*Task requirements*
Every entry must be given again exactly as it is written.

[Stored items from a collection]

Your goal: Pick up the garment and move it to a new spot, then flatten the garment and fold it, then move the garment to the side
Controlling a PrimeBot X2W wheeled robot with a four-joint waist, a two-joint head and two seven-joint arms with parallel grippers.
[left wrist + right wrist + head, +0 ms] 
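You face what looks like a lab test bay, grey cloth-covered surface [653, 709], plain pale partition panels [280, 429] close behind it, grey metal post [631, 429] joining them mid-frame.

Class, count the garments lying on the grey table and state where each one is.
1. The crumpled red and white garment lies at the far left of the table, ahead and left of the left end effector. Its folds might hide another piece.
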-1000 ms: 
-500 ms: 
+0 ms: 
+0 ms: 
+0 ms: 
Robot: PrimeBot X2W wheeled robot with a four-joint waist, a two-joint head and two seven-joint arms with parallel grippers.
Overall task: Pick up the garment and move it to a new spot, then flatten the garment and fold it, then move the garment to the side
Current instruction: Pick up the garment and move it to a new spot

*Reply to the exercise*
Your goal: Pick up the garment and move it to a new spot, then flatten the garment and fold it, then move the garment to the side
Controlling a PrimeBot X2W wheeled robot with a four-joint waist, a two-joint head and two seven-joint arms with parallel grippers.
[left wrist + right wrist + head, +0 ms] 
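You face what looks like a lab test bay, grey cloth-covered surface [653, 709], plain pale partition panels [280, 429] close behind it, grey metal post [631, 429] joining them mid-frame.

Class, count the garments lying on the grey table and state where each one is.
1. The crumpled red and white garment lies at the far left of the table, ahead and left of the left end effector. Its folds might hide another piece.
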-1000 ms: 
-500 ms: 
+0 ms: 
+0 ms: 
+0 ms: 
Robot: PrimeBot X2W wheeled robot with a four-joint waist, a two-joint head and two seven-joint arms with parallel grippers.
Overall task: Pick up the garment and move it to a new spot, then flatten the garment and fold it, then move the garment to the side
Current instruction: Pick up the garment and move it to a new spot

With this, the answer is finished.